Rum Row and the Freeport Bootleggers: Long Island’s Clandestine War on the Water

Twelve miles off the South Shore of Long Island, beyond the reach of the law and just inside the treacherous geography of international waters, a flotilla of schooners, steamers, and converted freighters rode at anchor through the fog of the early 1920s. They came from Canada, the Caribbean, and Europe — loaded with Canadian whiskey, French champagne, Scottish single malt, and Caribbean rum. They were not fishing vessels. They were floating liquor stores, and they constituted what the press quickly dubbed “Rum Row,” one of the most audacious criminal enterprises in American history. And right at the center of it all, on Long Island’s South Shore, sat a quiet village called Freeport — a place that, once the sun set, operated as the beating heart of a bootlegger’s empire.

The story of Rum Row is not simply a crime story. It is a story of engineering ingenuity, institutional corruption, economic desperation, and the spectacular failure of government to legislate human desire out of existence. It unfolded along these very shores, in these very bays, and it left an indelible mark on the character of Long Island that still echoes today.

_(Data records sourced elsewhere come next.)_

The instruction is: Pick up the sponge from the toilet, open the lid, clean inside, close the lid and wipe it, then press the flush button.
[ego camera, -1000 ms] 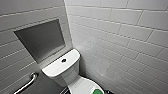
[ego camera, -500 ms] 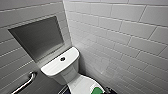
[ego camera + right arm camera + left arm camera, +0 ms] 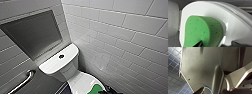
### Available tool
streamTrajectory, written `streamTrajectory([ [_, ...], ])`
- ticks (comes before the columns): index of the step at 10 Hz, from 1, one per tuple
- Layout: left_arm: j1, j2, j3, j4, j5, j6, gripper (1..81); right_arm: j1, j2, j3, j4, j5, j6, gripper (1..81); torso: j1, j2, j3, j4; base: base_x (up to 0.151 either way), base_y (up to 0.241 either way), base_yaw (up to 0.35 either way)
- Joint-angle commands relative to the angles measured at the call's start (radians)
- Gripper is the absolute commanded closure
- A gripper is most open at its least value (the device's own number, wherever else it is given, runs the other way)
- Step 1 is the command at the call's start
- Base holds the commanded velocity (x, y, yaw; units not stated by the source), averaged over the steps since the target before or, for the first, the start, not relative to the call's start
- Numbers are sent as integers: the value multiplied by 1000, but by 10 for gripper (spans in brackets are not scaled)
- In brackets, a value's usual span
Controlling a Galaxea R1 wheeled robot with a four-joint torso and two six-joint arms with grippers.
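Crowding the lid [image 3: 79, 83] and sponge [image 3: 96, 89]: tiled wall [image 3: 125, 37], tank [image 3: 58, 63], grab bar [image 3: 23, 82].

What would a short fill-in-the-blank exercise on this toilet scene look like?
1. The sponge lying on the lid is bright ____.
2. The lid itself is ____ in colour.
3. The small dark round thing in the middle of the tank top is the flush ____.
Missing words: green; white; button.
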Motion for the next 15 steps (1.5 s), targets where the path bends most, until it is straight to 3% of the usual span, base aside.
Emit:
streamTrajectory([
  [1, 8, -7, 3, -8, 78, 1, 10, 96, 4, 90, -14, -55, -11, 10, 0, 0, 0, 0, 0, 0, 0],
  [6, 8, -3, 3, -6, 76, 3, 10, 93, -122, 314, -20, -46, -8, 10, 0, 0, -1, 0, 0, 0, 0],
  [15, 8, -3, 0, -9, 75, 3, 10, 120, 82, 113, -23, -70, -8, 10, 0, 0, -1, 0, 0, 0, 0],
])
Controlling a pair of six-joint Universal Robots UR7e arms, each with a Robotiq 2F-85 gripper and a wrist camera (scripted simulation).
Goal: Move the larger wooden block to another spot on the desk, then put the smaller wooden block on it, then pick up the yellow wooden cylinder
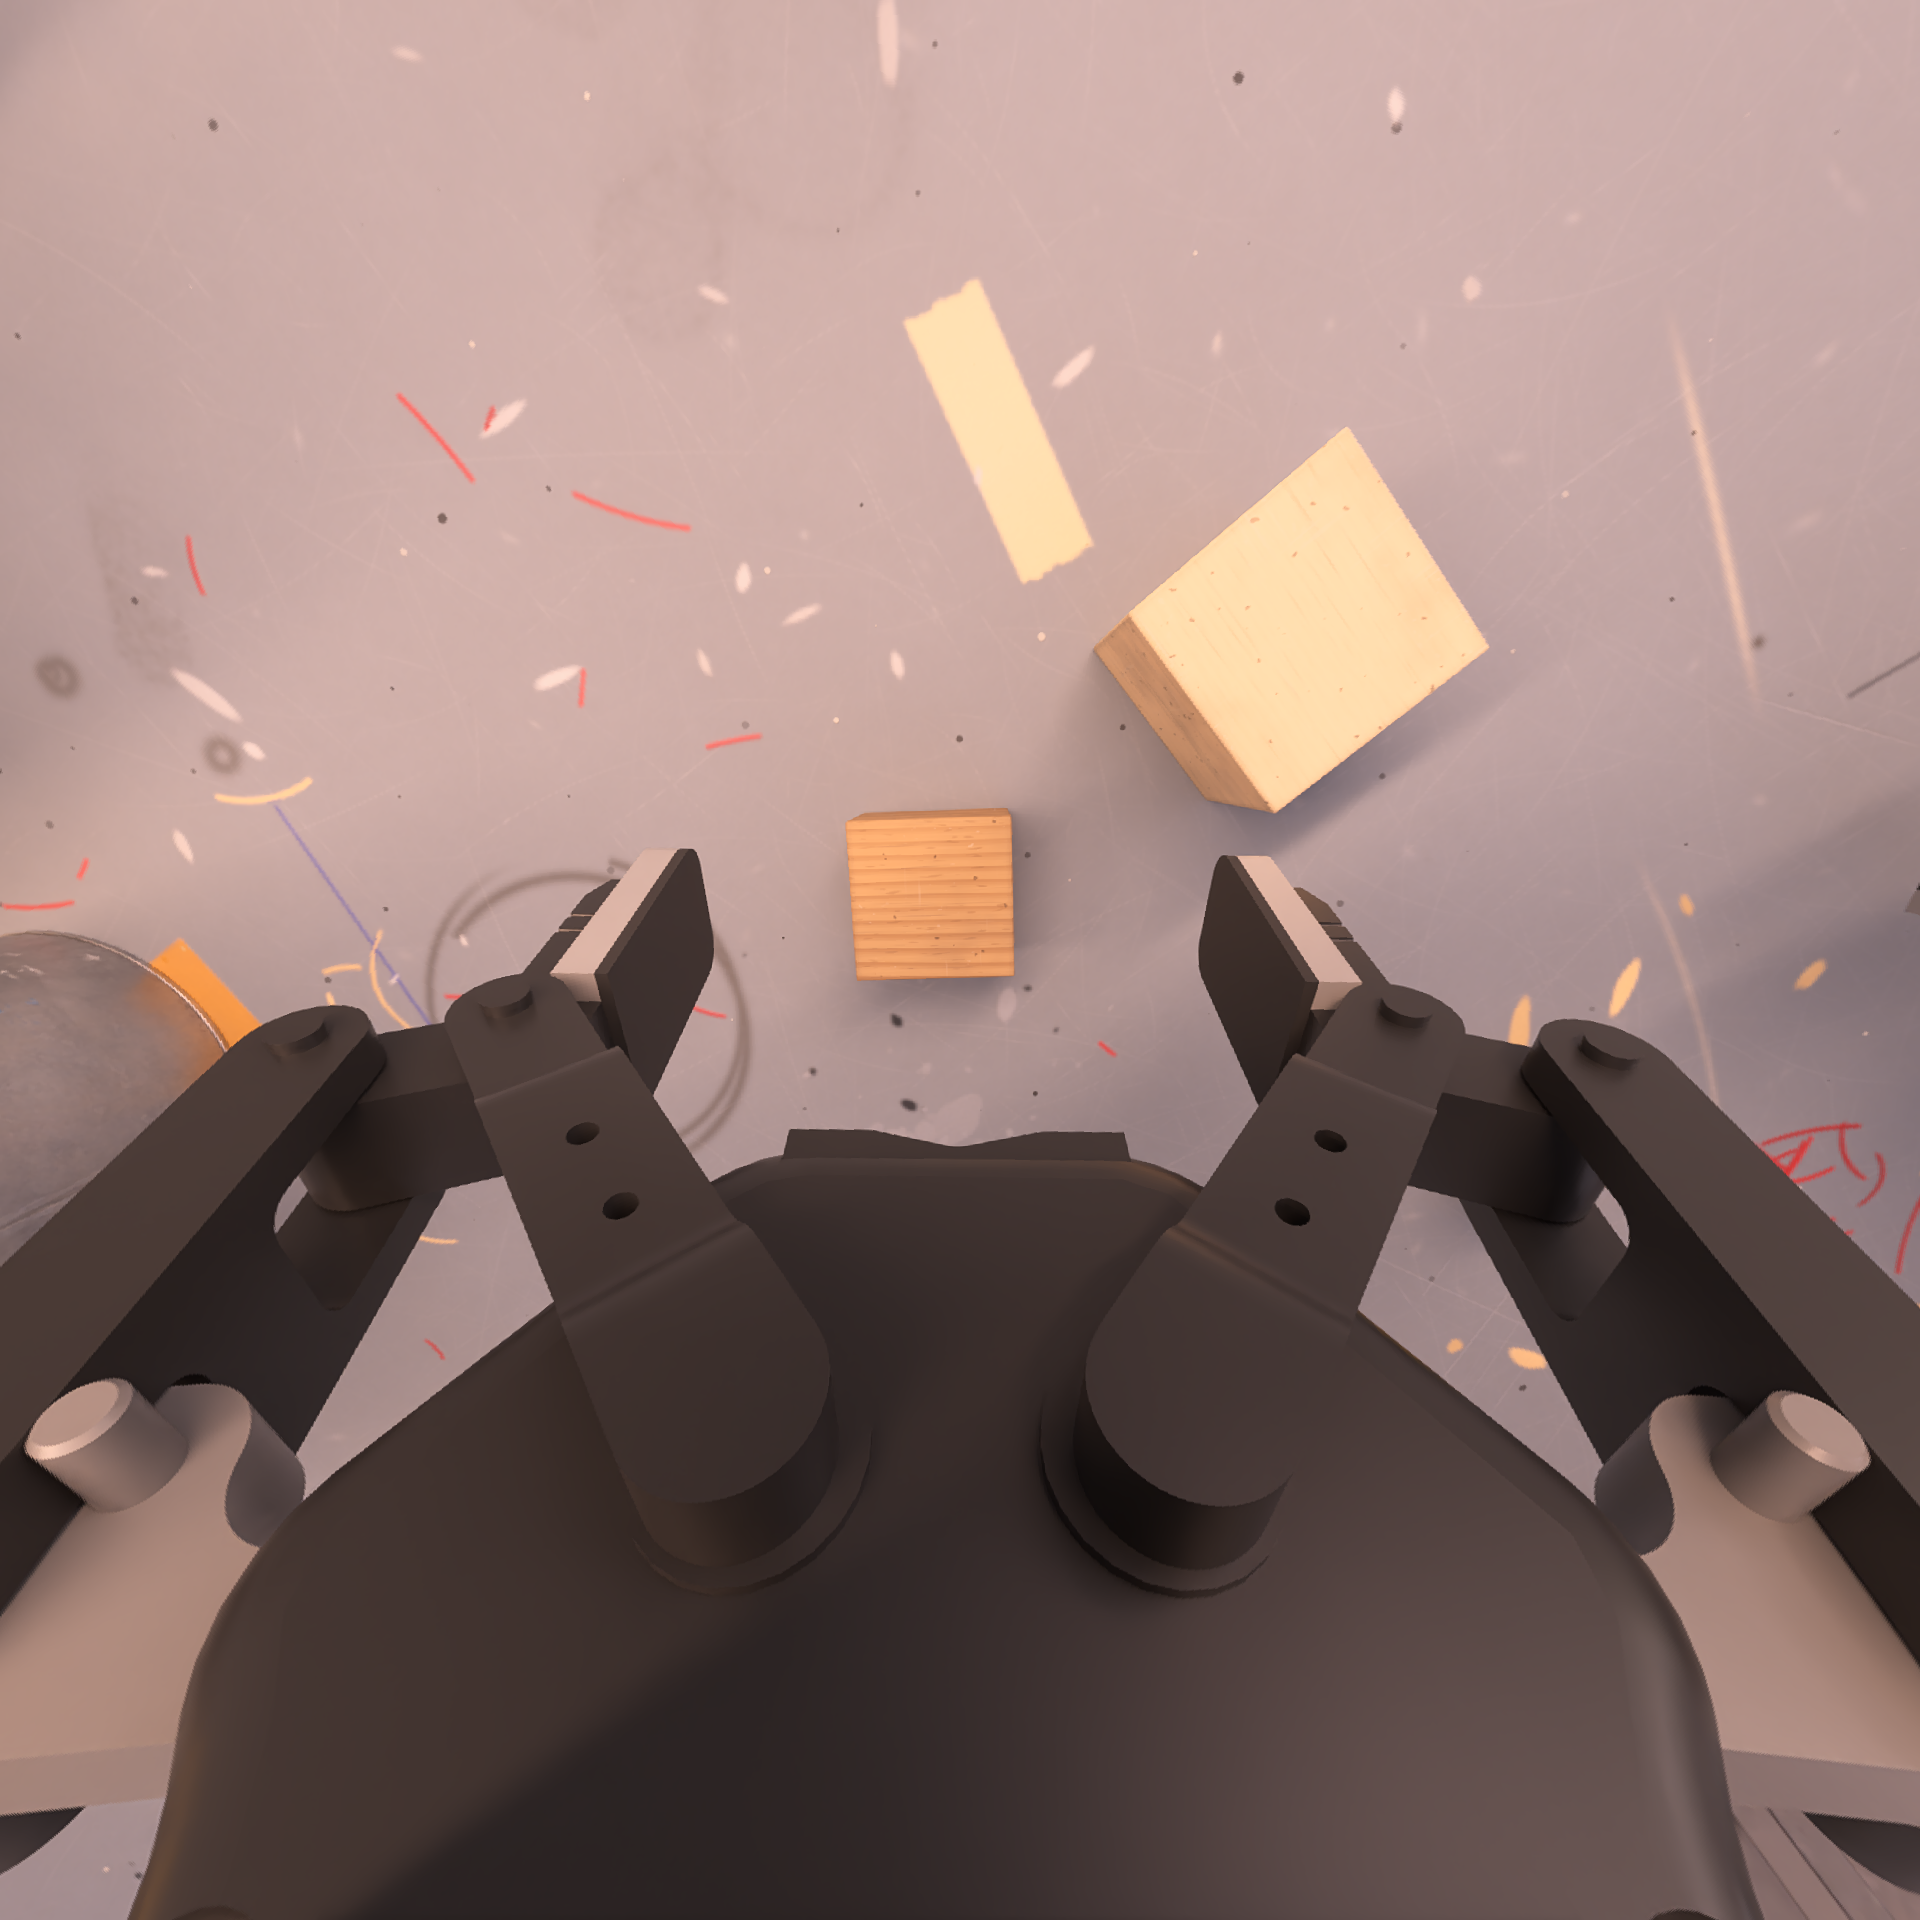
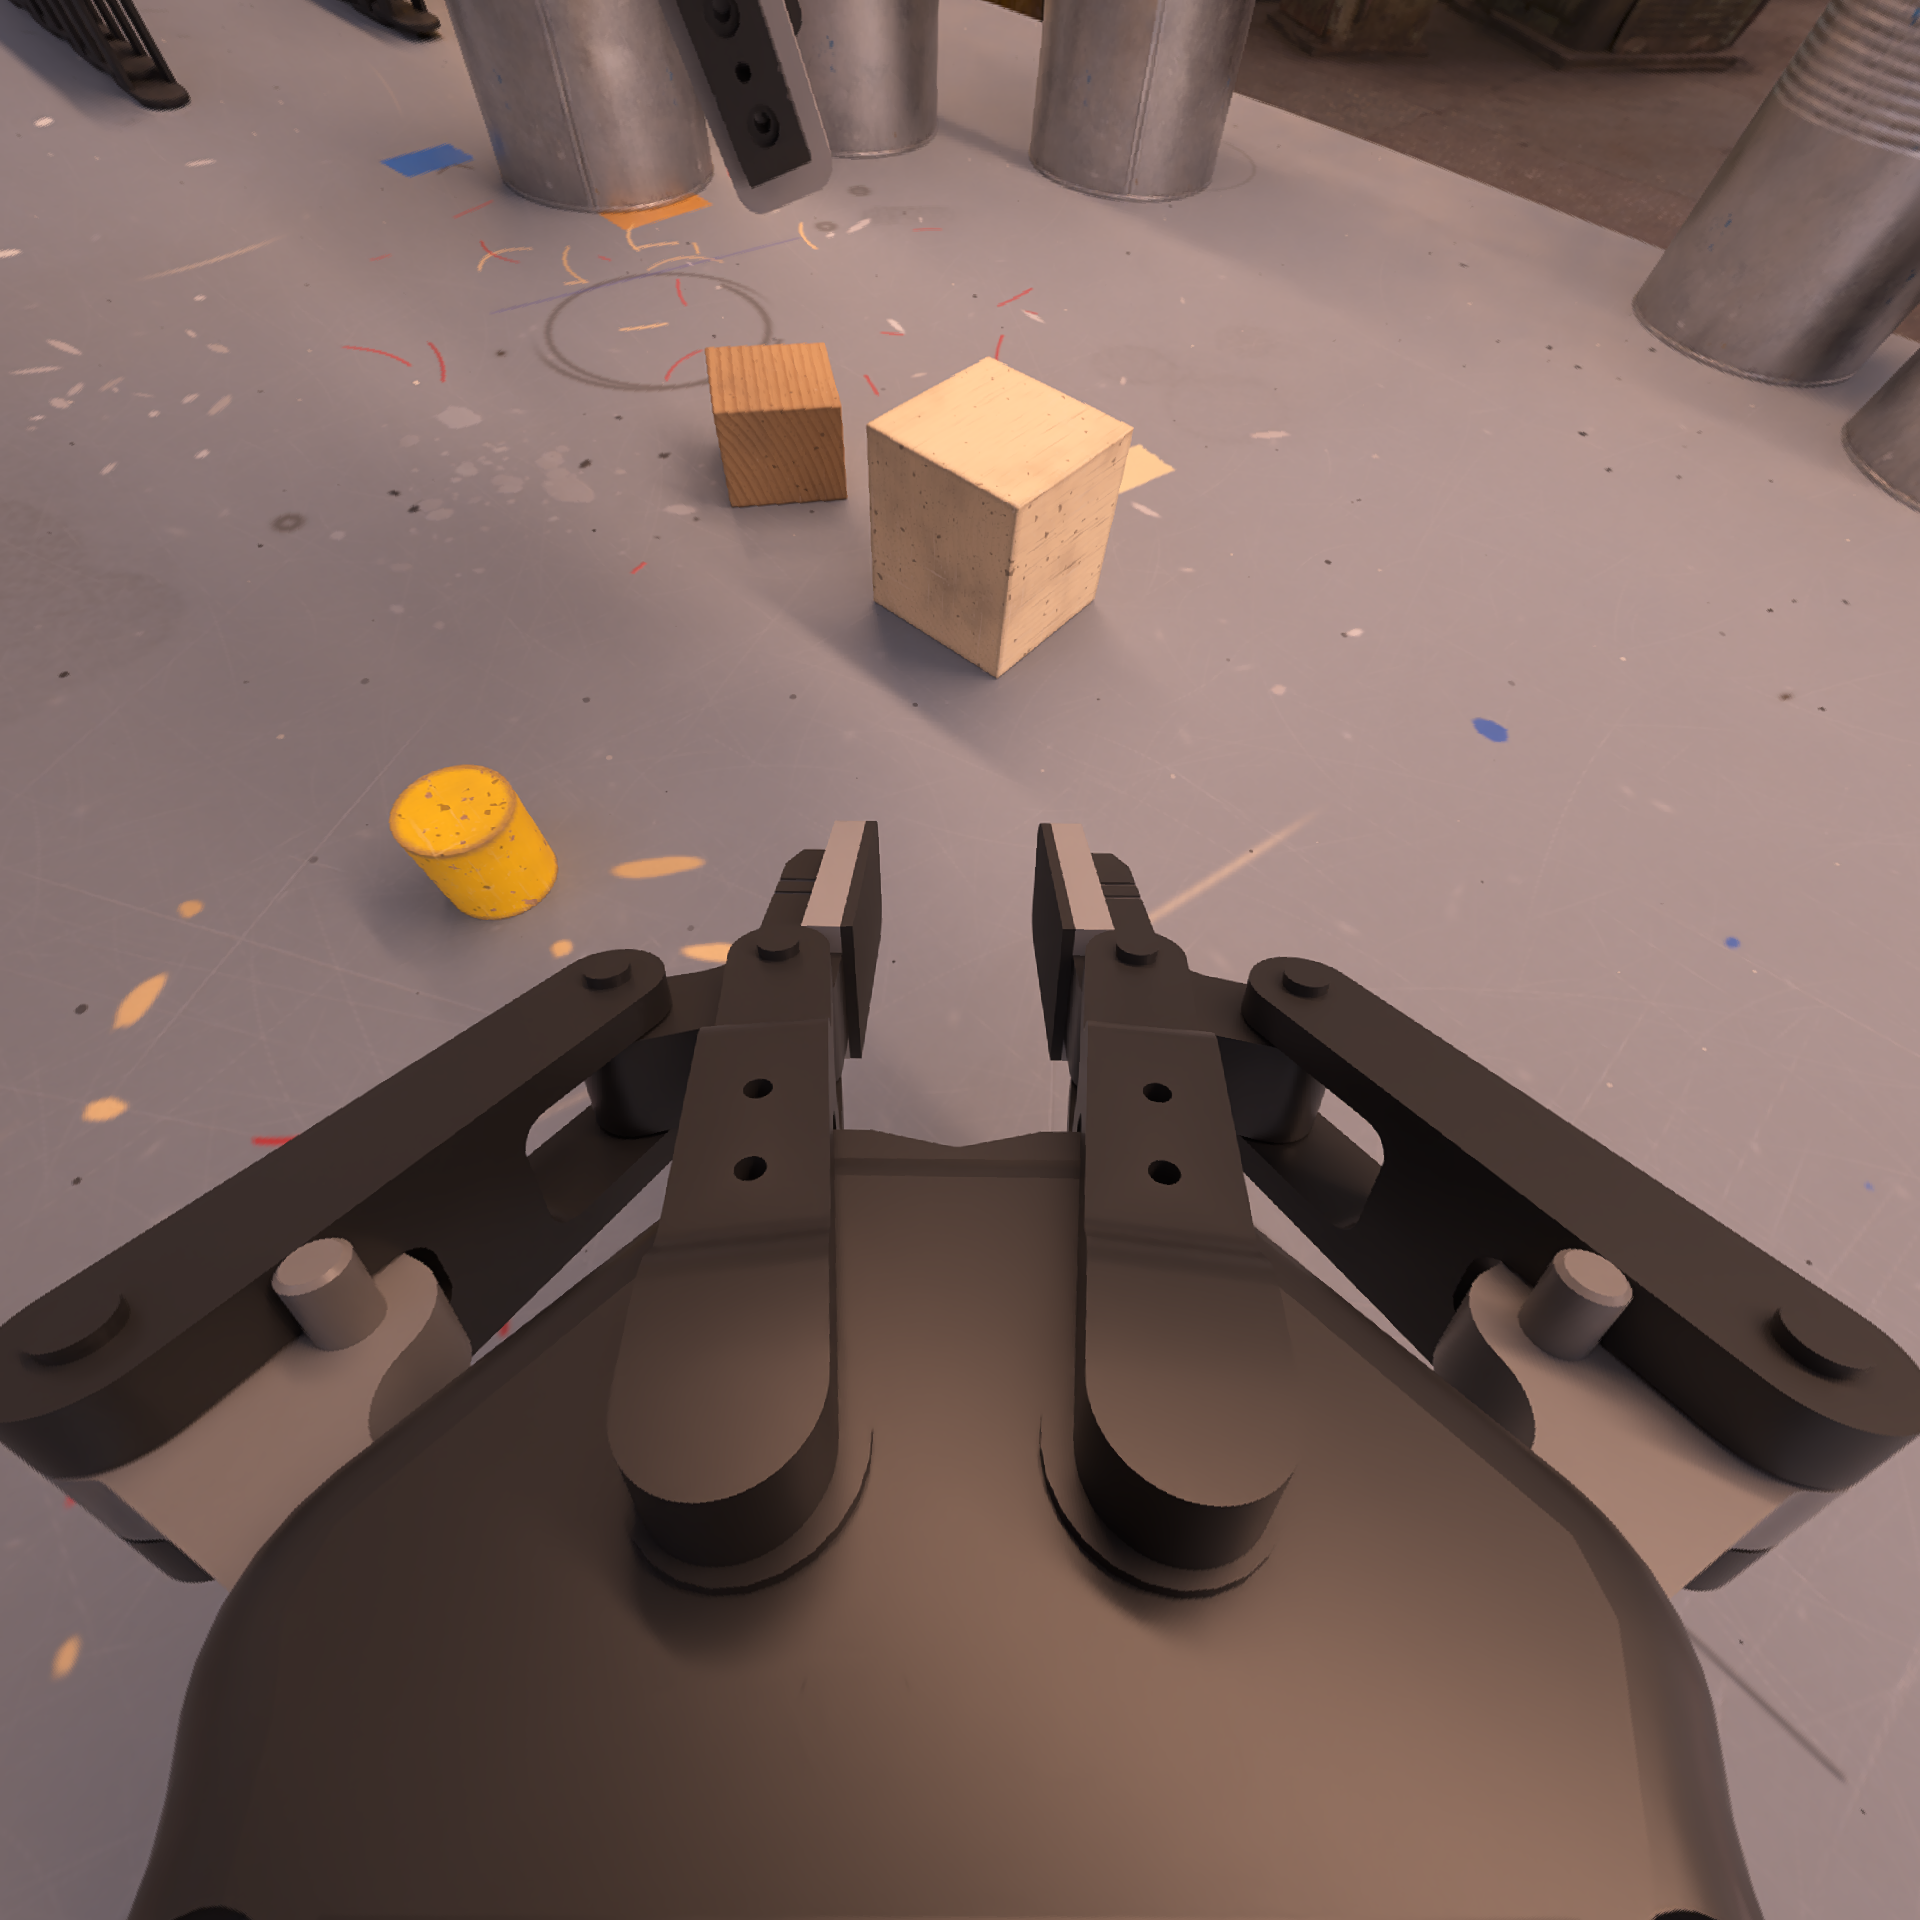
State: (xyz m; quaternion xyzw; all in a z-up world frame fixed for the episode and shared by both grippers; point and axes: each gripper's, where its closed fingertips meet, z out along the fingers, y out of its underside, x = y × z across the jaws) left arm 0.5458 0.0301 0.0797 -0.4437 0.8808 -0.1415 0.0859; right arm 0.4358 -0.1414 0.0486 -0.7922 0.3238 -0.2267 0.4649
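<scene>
The larger pale wooden block (image 1: 1299, 623) (image 2: 992, 514) stands on the grey desk. The smaller orange-brown wooden block (image 1: 930, 894) (image 2: 777, 424) sits beside it, apart from it. My left gripper (image 1: 956, 914) hangs above the smaller block, looking down, open wide and empty, with the block between the fingertips in view. The yellow wooden cylinder (image 2: 473, 842) stands on the desk, left of my right gripper (image 2: 956, 883). The right gripper is partly open and empty, low over the desk, well short of the blocks. One finger of the left gripper (image 2: 758, 104) shows at the top of the right wrist view.
Several metal cans stand along the desk's far side (image 2: 592, 104) (image 2: 1132, 94) and at the right (image 2: 1787, 229); one shows at the left edge of the left wrist view (image 1: 83, 1060). A pale tape strip (image 1: 997, 431) lies flat beyond the blocks. The desk edge runs at the upper right (image 2: 1455, 177).
</scene>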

The Noble Experiment Meets the South Shore Waterways

On January 17, 1920, the Eighteenth Amendment became enforceable law, launching what Herbert Hoover would later call “a great social and economic experiment, noble in motive and far-reaching in purpose.” (Hoover, Letter to Senator William Borah, February 1928.) Within weeks, that experiment collided with the simple geographic reality of Long Island’s coastline.

Long Island possessed more than 1,600 miles of shoreline — bays, inlets, canals, tidal marshes, hidden coves, and remote barrier beaches that had sheltered fishermen and baymen for generations. (Long Island in the 1920s, Stonybrook University, LIHJ.) These men knew every channel, every sandbar, every predictable shift in the tides. They were indispensable. And they were broke. Fishing seasons were irregular, income was seasonal, and the Depression was already beginning to pinch working-class Long Island years before Wall Street collapsed in 1929. When the syndicates came calling with offers of $150 a night to store crates of Scotch in a barn or to run a skiff out to a mother ship anchored in international waters, the baymen did not deliberate long.

Suffolk County District Attorney Alexander Blue put it plainly: “It is a recognized fact that the landing of liquor on the shore of Suffolk County has added materially in keeping New York City wet.” (LongIsland.com, Prohibition Facts.) Nearly one-third of all the illegal liquor that reached Manhattan during Prohibition arrived through Long Island. That is not a footnote. That is a supply chain.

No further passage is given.